ULUSLARASI TİYATRO ENSTİTÜSÜ 27 MART DÜNYA TİYATROLAR GÜNÜ MESAJI

Dünya Tiyatro Günü tiyatroyu sayısız tiyatral biçimle kutlamak için bir fırsattır. Tiyatro bir eğlence ve ilham kaynağıdır. Dünyanın dört bir yanında var olan değişik kültürleri ve insanları birleştirebilecek gücü vardır. Fakat tiyatro bundan çok daha fazlasıdır, aynı zamanda eğitme ve bilgilendirme olanağı sağlar.
Dünyanın her yer yerinde tiyatro yapılır ve bu her zaman geleneksel bir tiyatro sahnesinde olmaz. Gösteriler Afrika’daki küçük bir köyde, Ermenistan’daki bir dağın yakınlarında, Pasifik’teki küçücük bir adada yapılabilir. Bütün gereken boş bir alan ve seyircidir. Tiyatro bizi güldürebilecek ve ağlatabilecek güce sahiptir; fakat aynı zamanda bizi düşündürmeli ve düşüncelerimizi dile getirmemize olanak sağlamalıdır.
Tiyatro bir ekip çalışmasıyla var olur. Oyuncular göz önündeki insanlardır, fakat tiyatroda görünmeyen şaşılacak sayıda insan vardır. Onlar da oyuncular kadar önemlidir, farklı ve uzmanlık gerektiren yetenekleri sahnelemenin gerçekleştirilmesine olanak tanır. Gerçekleşmesi beklenen tüm utku ve başarıları onlar da paylaşmalıdır.
27 Mart çoktan beri resmi Dünya Tiyatro Günü’dür. Seyircilerimiz olmaksızın biz de var olamayız. Onları eğlendirme, eğitme ve aydınlatma geleneğini sürdürme sorumluluğumuzdan ötürü her gün çeşitli biçimlerde bir tiyatro günü olarak görülmelidir.

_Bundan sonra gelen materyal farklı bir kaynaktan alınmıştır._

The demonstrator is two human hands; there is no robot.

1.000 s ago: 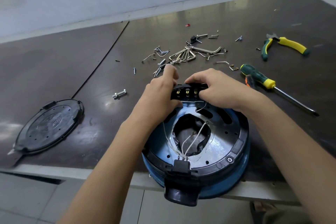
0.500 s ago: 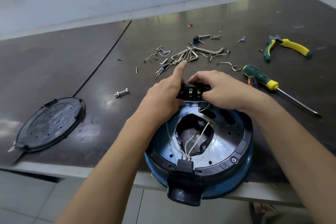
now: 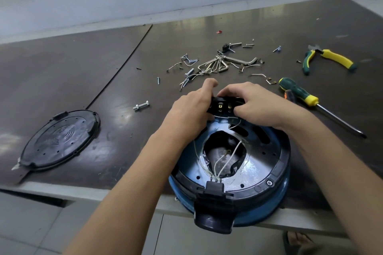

Bildiriyi kaleme alan: Dame Judi Dench


Çeviren: Bilgesu Ataman


Dame Judi Dench kısa özgeçmiş: Dame Judi Dench (9 Aralık 1934) Oscar, Altın Küre ve Tony Ödülü sahibi, üç kez BAFTA altı kez Laurence Olivier Ödülü kazanmış İngiliz aktris. Profesyonel olarak oyunculuğa 1957 yılında Old Vic Tiyatrosu’nda başladı. İlerleyen yıllarda William Shakespeare’in oyunlarında, Hamlet’te Ophelia, Romeo ve Juliet’te Juliet ve Macbeth’te Lady Macbeth rollerinde yer aldı.


DÜNYA TİYATROLAR GÜNÜ ULUSAL BİLDİRİSİ

Önce kaos vardı. Kozmos kaostan doğdu. İlk patlama, ilk yıldız, ilk galaksi, evrene dağılan yıldız tozları, elementler, hayat…

Uçsuz bucaksız uzayın boşluğunda orta boy bir yıldız, ateşten bir küre… Biraz uzağında masmavi bir top. Ama bir yüzü hep karanlıkta. O karanlığın içinde bir yerlerde, sönük, titrek bir ışık. Bir mağarada yakılmış bir ateş. Dans eden alevlerin çevresinde toplanmış bir insan topluluğu. Duvara düşen ve bir uzayıp bir kısalan gölgelerin arasında ertesi günkü geyik avını canlandıran, hem geyiği hem onu kovalayanları oynayan tecrübeli bir avcı.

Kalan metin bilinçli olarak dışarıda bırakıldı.